# EXERCISE OBJECTIVE
Character for character, give back every line below.

--*--

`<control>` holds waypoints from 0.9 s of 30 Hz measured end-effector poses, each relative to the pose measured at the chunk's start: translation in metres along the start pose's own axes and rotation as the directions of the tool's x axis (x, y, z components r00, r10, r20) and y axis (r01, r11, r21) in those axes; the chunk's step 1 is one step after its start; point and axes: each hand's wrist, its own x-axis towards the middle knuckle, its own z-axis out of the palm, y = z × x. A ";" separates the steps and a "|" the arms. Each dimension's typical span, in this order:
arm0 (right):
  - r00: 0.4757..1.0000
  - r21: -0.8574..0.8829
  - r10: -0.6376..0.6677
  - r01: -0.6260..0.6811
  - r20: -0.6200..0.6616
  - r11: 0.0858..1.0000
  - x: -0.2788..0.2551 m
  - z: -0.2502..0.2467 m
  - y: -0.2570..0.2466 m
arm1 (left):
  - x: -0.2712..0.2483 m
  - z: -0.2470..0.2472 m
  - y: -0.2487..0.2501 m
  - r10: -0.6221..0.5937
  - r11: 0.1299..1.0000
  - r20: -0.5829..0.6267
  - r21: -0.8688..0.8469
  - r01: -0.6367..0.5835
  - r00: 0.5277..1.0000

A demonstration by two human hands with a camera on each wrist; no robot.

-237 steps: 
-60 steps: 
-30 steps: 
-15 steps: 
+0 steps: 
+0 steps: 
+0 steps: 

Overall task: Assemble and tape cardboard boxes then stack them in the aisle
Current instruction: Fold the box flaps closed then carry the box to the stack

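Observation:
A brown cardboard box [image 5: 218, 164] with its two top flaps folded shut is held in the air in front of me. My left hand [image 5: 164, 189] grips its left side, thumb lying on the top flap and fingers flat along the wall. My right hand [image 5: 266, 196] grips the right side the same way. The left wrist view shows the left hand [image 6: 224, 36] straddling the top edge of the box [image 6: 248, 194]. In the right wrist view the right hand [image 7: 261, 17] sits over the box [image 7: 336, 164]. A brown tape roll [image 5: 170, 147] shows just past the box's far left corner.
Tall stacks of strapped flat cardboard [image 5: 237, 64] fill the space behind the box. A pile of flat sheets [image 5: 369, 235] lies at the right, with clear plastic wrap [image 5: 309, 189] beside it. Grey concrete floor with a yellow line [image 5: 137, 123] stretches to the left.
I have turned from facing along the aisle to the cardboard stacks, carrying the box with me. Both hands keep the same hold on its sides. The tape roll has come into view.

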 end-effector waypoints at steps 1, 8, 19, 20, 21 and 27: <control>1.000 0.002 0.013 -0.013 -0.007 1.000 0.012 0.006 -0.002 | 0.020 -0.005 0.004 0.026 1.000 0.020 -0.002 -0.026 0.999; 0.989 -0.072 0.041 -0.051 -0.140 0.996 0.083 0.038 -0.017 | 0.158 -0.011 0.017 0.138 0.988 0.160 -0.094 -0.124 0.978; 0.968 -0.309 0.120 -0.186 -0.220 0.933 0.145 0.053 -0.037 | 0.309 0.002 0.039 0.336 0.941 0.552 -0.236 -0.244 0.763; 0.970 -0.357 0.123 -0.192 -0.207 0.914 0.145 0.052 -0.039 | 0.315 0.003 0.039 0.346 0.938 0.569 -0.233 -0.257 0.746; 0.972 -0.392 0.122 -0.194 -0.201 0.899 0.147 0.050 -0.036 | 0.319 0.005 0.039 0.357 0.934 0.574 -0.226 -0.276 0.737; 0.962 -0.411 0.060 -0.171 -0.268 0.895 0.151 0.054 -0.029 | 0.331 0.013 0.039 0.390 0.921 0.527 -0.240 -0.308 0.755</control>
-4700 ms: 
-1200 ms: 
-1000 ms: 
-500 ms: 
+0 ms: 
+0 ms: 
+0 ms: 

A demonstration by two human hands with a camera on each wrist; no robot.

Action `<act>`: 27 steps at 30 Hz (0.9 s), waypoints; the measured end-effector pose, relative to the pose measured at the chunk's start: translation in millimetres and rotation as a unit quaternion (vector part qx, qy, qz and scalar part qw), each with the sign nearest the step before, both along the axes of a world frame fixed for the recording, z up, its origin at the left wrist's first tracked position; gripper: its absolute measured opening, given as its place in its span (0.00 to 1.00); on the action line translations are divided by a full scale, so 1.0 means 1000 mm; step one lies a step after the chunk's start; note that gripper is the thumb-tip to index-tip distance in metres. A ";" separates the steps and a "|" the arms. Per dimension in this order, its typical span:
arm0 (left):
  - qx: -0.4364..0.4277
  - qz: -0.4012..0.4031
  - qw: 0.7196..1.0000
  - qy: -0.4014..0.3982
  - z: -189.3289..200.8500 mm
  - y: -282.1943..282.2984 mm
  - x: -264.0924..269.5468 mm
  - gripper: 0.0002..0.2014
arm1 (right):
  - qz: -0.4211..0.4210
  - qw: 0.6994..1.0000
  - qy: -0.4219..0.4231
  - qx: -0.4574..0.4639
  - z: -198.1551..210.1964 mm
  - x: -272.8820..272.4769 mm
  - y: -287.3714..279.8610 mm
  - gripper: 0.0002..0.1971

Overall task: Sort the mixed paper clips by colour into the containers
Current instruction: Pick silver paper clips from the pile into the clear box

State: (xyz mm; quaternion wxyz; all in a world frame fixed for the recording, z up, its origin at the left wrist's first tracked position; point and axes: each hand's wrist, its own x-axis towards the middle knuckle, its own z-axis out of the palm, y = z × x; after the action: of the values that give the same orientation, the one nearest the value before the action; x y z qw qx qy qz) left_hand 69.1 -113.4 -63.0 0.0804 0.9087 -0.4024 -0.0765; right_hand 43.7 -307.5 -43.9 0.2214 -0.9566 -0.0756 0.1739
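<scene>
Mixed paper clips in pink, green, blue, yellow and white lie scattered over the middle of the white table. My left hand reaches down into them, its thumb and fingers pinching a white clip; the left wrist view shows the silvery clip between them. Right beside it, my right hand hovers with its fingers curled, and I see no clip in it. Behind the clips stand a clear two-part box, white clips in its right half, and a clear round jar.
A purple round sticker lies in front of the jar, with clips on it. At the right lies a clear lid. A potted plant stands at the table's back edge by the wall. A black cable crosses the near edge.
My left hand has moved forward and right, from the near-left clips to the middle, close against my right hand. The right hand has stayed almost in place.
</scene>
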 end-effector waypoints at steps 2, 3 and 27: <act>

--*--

# PROBLEM SOLUTION
`<control>` holds waypoints from 0.9 s of 30 Hz measured end-effector poses, each relative to the pose measured at the chunk's start: translation in metres along the start pose's own axes and rotation as the directions of the tool's x axis (x, y, z components r00, r10, r20) and y axis (r01, r11, r21) in those axes; the chunk's step 1 is one step after its start; point and axes: each hand's wrist, its own x-axis towards the middle knuckle, its own z-axis out of the palm, y = z × x. A ";" separates the steps and a "|" the arms. Each dimension's typical span, in this order:
arm0 (right):
  - r00: 0.4757..1.0000
  - r21: -0.8574..0.8829
  - r10: -0.6376..0.6677
  - r01: -0.6260..0.6811
  - r20: -0.6200..0.6616
  - r11: 0.0858..1.0000
  - x: -0.2788..0.2551 m
  - z: -0.2502..0.2467 m
  - y: -0.2570..0.2466 m
arm1 (left):
  - x: -0.2712..0.2483 m
  - z: -0.2470..0.2472 m
  - y: -0.2487..0.2501 m
  - r10: -0.6221..0.5937
  - r11: 0.1299..1.0000
  - r20: -0.5829..0.6267
  - r21: -0.8688..0.8469
  - r01: -0.6367..0.5835
  - r00: 0.5277..1.0000

A demonstration by two human hands with a camera on each wrist; no robot.

-237 steps: 
-60 steps: 
-30 steps: 
-15 steps: 
+0 steps: 
+0 steps: 
+0 steps: 

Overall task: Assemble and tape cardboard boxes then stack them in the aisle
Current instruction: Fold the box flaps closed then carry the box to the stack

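Observation:
A brown cardboard box [image 5: 218, 164] with its two top flaps folded shut is held in the air in front of me. My left hand [image 5: 164, 189] grips its left side, thumb lying on the top flap and fingers flat along the wall. My right hand [image 5: 266, 196] grips the right side the same way. The left wrist view shows the left hand [image 6: 224, 36] straddling the top edge of the box [image 6: 248, 194]. In the right wrist view the right hand [image 7: 261, 17] sits over the box [image 7: 336, 164]. A brown tape roll [image 5: 170, 147] shows just past the box's far left corner.
Tall stacks of strapped flat cardboard [image 5: 237, 64] fill the space behind the box. A pile of flat sheets [image 5: 369, 235] lies at the right, with clear plastic wrap [image 5: 309, 189] beside it. Grey concrete floor with a yellow line [image 5: 137, 123] stretches to the left.
I have turned from facing along the aisle to the cardboard stacks, carrying the box with me. Both hands keep the same hold on its sides. The tape roll has come into view.
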
 end-effector waypoints at steps 1, 8, 19, 20, 21 and 27: <control>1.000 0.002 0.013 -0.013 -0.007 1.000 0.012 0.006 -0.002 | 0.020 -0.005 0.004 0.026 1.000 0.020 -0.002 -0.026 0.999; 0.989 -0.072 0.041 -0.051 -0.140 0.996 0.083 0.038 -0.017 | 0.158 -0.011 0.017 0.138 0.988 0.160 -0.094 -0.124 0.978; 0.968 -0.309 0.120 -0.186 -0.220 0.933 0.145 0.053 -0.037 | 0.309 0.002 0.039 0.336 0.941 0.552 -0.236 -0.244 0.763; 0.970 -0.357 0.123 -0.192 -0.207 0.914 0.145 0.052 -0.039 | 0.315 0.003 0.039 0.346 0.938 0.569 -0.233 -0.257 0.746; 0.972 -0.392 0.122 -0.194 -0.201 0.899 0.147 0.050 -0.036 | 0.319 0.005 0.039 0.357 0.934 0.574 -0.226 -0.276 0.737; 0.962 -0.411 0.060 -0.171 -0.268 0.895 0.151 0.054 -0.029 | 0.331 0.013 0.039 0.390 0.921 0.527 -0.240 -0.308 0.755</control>
-4700 ms: 
-1200 ms: 
-1000 ms: 
-500 ms: 
+0 ms: 
+0 ms: 
+0 ms: 

A demonstration by two human hands with a camera on each wrist; no robot.

Action `<act>`: 27 steps at 30 Hz (0.9 s), waypoints; the measured end-effector pose, relative to the pose measured at the chunk's start: translation in millimetres and rotation as a unit quaternion (vector part qx, qy, qz and scalar part qw), each with the sign nearest the step before, both along the axes of a world frame fixed for the recording, z up, its origin at the left wrist's first tracked position; gripper: its absolute measured opening, given as its place in its span (0.00 to 1.00); on the action line translations are divided by a full scale, so 1.0 means 1000 mm; step one lies a step after the chunk's start; note that gripper is the thumb-tip to index-tip distance in metres. A ";" separates the steps and a "|" the arms. Per dimension in this order, its typical span:
arm0 (left):
  - qx: -0.4364..0.4277
  - qz: -0.4012..0.4031
  - qw: 0.7196..1.0000
  - qy: -0.4014..0.3982
  - z: -189.3289..200.8500 mm
  - y: -282.1943..282.2984 mm
  - x: -264.0924..269.5468 mm
  - gripper: 0.0002..0.2014
arm1 (right):
  - qz: -0.4211..0.4210
  - qw: 0.6994..1.0000
  - qy: -0.4219..0.4231
  - qx: -0.4574..0.4639
  - z: -198.1551..210.1964 mm
  - x: -272.8820..272.4769 mm
  - y: -287.3714..279.8610 mm
  - gripper: 0.0002..0.1971

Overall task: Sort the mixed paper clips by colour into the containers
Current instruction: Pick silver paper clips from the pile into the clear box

State: (xyz mm; quaternion wxyz; all in a world frame fixed for the recording, z up, its origin at the left wrist's first tracked position; point and axes: each hand's wrist, its own x-axis towards the middle knuckle, its own z-axis out of the palm, y = z × x; after the action: of the values that give the same orientation, the one nearest the value before the action; x y z qw qx qy qz) left_hand 69.1 -113.4 -63.0 0.0804 0.9087 -0.4024 -0.0765; right_hand 43.7 -307.5 -43.9 0.2214 -0.9566 -0.0756 0.1739
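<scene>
Mixed paper clips in pink, green, blue, yellow and white lie scattered over the middle of the white table. My left hand reaches down into them, its thumb and fingers pinching a white clip; the left wrist view shows the silvery clip between them. Right beside it, my right hand hovers with its fingers curled, and I see no clip in it. Behind the clips stand a clear two-part box, white clips in its right half, and a clear round jar.
A purple round sticker lies in front of the jar, with clips on it. At the right lies a clear lid. A potted plant stands at the table's back edge by the wall. A black cable crosses the near edge.
My left hand has moved forward and right, from the near-left clips to the middle, close against my right hand. The right hand has stayed almost in place.
</scene>
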 end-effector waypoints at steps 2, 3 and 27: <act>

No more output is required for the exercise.